Vergleichbare Texte beleuchten andere Bilder. Dieter Baumann, ehemaliger Vereinspräsident, erzählt lebendig vom Ankauf mehrerer Fotografien und Fotoleinwänden Balthasar Burkhards im Jahr 2004 während dessen Ausstellung OMNIA im Kunstmuseum. Und Hans Christoph von Tavel, langjähriger Museumsdirektor, lässt im Beitrag «Transformationen und Substitutionen» die 1980er Jahre in Russland und Bern wiederaufleben, in denen dank glücklicher Umstände Oleg Vassilievs Konvolut erworben werden konnte. Die beiden Konvolute liegen quer über den langen Saal einander direkt gegenüber – eine besondere Konfrontation.
Geschichten noch und noch
So haben jedes Werk, jeder Ankauf eine Geschichte, auch wenn nicht jede erzählt wird. Abgesehen von der Qualität, vom Geschmack, von der Verbindung mit der bestehenden Museumssammlung ging es oft auch um den Preis, das Geld, das Sich-leisten-Können, das Ersuchen bei Freunden und Freundinnen der Freunde, um das schmale Ankaufsbudget des Vereins aufzubessern. Erwähnenswert auch, dass der Verein zum 50-jährigen Bestehen ein Pastell von Edvard Munch, «Meudon», erwarb. Ob und was für ein Werk zum 100. angekauft werden wird, ist noch Diskussionsthema im Vereinsvorstand.

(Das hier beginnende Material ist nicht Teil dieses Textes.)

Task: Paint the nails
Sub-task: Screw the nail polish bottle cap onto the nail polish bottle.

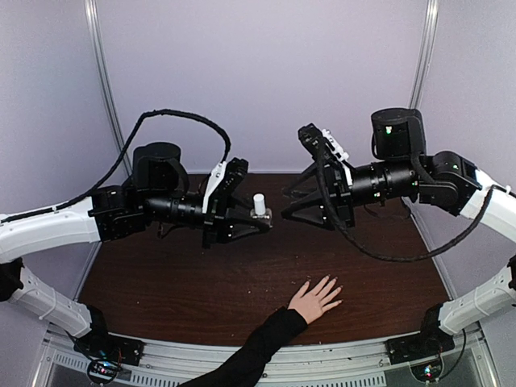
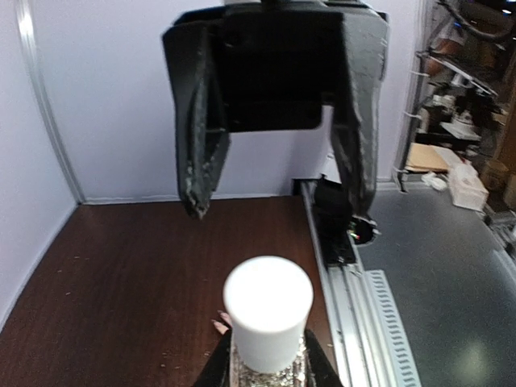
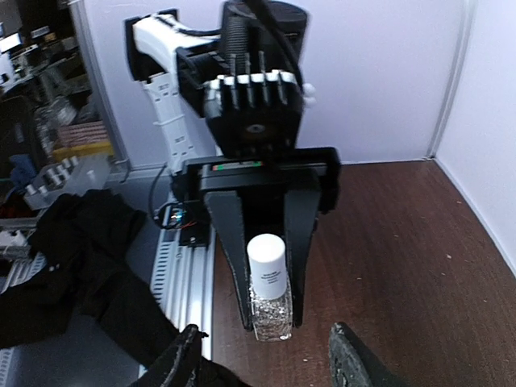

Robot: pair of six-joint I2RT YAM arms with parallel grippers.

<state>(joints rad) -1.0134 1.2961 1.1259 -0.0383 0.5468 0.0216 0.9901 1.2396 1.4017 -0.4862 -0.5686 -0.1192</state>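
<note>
A light-skinned hand (image 1: 316,299) with a black sleeve lies palm down near the table's front edge, its fingers spread. Its nails (image 1: 332,284) are tiny and pale. My left gripper (image 1: 256,219) is shut on a small clear glass bottle (image 1: 260,211) with a white cap, held upright above the table's middle. The cap (image 2: 268,310) fills the left wrist view, and two of the hand's fingertips (image 2: 218,324) peek out beside it. My right gripper (image 1: 289,201) is open and empty. It faces the bottle (image 3: 270,300) from the right, a short gap away.
The dark brown table (image 1: 177,282) has pale walls at the back and sides. A metal rail (image 1: 322,363) runs along the near edge. The sleeve (image 1: 250,355) crosses that rail.
</note>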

Die Ausstellung wird im Dezember teilweise umgehängt. Dann kommen andere Werke zum Zug, etwa von Karl Walser, Giorgio Morandi und der erwähnte Munch.
Mitglieder willkommen
Ein schöner und informativer Katalog sowie ein reichhaltiges Rahmenproramm mit Führungen Vorträgen und einem Konzert geben Einblicke auch in die Entstehung der Sammlung und zu einzelnen Werken.
Übrigens: Mit 90 Franken Jahresbeitrag ist man dabei. Bei derzeit rund 1000 Mitgliedern kommen jährlich 90‘000 Franken zusammen. Das ist wenig angesichts der Preise auf dem Kunstmarkt. Es ist viel als Beteiligung der Bevölkerung, vor allem wenn man bedenkt, wie klug – das heisst auch preisbewusst – bisher angekauft worden ist. Welchen künstlerischen Wert die Tätigkeit des Vereins hat, lässt sich jetzt in der Ausstellung selber er-sehen.
Ein Letztes: Der Verein kauft zu Gunsten des Kunstmuseum Bern, bleibt indes Eigentümer der Werke. Verkauf ist ausgeschlossen, es sei denn, der Verein löse sich auf. Dann fällt die Sammlung gemäss Statuten an das Kunstmuseum.